:: SOURCE DATA

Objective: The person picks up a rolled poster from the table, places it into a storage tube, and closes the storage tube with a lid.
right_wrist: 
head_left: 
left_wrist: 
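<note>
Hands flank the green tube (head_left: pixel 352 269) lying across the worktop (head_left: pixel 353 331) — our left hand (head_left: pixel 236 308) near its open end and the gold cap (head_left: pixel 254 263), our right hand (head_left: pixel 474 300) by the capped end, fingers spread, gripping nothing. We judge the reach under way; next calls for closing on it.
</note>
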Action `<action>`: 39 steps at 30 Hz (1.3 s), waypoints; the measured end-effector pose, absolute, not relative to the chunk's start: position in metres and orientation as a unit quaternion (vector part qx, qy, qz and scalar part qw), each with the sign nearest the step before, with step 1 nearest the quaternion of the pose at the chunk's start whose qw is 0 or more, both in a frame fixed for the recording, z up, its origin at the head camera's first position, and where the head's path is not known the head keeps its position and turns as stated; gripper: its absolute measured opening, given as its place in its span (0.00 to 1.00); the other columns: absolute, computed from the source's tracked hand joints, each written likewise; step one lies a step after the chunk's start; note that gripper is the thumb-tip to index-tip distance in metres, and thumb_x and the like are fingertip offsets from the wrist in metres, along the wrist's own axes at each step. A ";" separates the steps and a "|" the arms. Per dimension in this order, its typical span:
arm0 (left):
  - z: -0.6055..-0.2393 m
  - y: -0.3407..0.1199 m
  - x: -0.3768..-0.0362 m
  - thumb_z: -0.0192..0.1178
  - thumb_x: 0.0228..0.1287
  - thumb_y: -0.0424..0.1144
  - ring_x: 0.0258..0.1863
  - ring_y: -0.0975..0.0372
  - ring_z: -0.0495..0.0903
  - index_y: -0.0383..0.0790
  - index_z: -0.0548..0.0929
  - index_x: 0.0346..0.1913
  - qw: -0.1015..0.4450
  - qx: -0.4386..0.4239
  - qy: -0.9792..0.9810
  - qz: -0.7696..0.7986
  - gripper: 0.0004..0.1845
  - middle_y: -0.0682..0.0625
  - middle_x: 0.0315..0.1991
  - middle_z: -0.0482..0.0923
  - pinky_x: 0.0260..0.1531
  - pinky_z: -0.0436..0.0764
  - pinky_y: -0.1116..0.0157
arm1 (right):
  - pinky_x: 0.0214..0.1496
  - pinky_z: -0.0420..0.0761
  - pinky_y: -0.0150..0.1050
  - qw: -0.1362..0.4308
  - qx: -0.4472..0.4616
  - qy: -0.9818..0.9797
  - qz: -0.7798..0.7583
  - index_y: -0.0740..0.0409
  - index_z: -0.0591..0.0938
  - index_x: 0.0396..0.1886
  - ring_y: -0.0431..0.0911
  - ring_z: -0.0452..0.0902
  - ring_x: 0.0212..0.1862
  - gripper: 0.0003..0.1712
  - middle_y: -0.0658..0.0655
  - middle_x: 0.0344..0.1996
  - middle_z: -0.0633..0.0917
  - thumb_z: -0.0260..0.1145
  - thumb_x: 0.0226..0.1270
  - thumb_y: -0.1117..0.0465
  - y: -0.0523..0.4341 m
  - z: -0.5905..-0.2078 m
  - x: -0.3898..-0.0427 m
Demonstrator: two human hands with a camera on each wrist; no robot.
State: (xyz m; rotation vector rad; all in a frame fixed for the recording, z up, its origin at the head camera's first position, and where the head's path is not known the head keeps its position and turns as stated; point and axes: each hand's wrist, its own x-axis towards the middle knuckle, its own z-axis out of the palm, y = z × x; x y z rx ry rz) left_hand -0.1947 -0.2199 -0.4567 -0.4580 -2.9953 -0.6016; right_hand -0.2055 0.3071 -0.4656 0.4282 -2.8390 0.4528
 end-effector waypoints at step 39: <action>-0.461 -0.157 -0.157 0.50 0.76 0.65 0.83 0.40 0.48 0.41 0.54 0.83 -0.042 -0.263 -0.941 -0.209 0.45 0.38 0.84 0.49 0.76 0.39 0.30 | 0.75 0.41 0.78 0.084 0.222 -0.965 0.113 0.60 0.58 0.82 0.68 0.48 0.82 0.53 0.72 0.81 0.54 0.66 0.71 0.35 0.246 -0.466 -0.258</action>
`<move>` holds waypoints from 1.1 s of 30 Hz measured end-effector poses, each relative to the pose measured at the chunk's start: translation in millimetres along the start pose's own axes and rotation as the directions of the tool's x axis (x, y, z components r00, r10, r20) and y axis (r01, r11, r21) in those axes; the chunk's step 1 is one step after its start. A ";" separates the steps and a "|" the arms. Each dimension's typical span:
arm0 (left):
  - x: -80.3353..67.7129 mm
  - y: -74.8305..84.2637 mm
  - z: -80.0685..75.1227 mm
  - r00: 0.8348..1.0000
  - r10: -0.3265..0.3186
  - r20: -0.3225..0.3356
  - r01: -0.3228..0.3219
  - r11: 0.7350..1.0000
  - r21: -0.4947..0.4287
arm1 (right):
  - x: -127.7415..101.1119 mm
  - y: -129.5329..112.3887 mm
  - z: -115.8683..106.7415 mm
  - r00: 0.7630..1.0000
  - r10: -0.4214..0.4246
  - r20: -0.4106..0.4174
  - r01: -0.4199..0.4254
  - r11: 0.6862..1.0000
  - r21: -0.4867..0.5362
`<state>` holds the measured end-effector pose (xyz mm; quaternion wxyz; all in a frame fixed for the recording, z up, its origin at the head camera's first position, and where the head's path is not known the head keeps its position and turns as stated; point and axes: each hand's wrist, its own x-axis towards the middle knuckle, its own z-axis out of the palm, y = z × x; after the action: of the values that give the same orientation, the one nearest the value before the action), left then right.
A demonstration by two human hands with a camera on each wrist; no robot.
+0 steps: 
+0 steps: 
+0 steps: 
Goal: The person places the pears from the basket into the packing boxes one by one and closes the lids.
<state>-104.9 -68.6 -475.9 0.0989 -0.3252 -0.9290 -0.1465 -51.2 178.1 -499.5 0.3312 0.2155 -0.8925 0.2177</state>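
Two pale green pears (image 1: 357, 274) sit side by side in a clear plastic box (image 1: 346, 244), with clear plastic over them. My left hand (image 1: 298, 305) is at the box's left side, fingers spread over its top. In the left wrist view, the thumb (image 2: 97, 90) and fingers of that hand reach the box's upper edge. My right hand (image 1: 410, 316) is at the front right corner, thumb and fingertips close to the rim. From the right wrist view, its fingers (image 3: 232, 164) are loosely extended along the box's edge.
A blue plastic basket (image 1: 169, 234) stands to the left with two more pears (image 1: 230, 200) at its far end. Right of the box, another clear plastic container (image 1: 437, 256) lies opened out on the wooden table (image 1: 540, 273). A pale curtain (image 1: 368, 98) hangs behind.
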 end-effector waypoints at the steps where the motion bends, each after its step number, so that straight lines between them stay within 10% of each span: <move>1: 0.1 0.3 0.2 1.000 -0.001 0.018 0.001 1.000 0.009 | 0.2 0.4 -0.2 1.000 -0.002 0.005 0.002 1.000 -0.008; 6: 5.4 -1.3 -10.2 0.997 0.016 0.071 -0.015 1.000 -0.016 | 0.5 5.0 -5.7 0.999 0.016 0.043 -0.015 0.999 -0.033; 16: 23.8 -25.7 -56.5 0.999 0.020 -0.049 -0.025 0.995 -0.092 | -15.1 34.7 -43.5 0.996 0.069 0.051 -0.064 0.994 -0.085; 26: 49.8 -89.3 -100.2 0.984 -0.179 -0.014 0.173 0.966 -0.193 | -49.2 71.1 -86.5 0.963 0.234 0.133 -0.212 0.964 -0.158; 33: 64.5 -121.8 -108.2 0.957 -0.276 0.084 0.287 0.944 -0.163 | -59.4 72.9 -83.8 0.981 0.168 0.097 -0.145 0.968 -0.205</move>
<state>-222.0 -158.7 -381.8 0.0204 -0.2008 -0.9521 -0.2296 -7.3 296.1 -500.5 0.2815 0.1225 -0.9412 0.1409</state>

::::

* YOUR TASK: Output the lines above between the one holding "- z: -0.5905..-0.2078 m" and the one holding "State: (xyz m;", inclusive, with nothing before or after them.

* RESULT OF THIS EXERCISE:
  - z: -0.5905..-0.2078 m
  - x: -0.3898..-0.0427 m
Demonstrator: two human hands with a camera on each wrist; no robot.
State: (xyz m; rotation vector rad; all in a frame fixed for the recording, z up, its origin at the head camera's first position, and where the head's path is not known the head keeps its position and turns as stated; point and axes: each hand's wrist, its own x-axis towards the middle knuckle, its own z-axis out of the palm, y = z × x; x y z rx ry rz) left_hand -0.1947 -0.2199 -0.4567 -0.4580 -2.9953 -0.6016; right_hand -0.2055 0.3071 -0.4656 0.4282 -2.8390 0.4528

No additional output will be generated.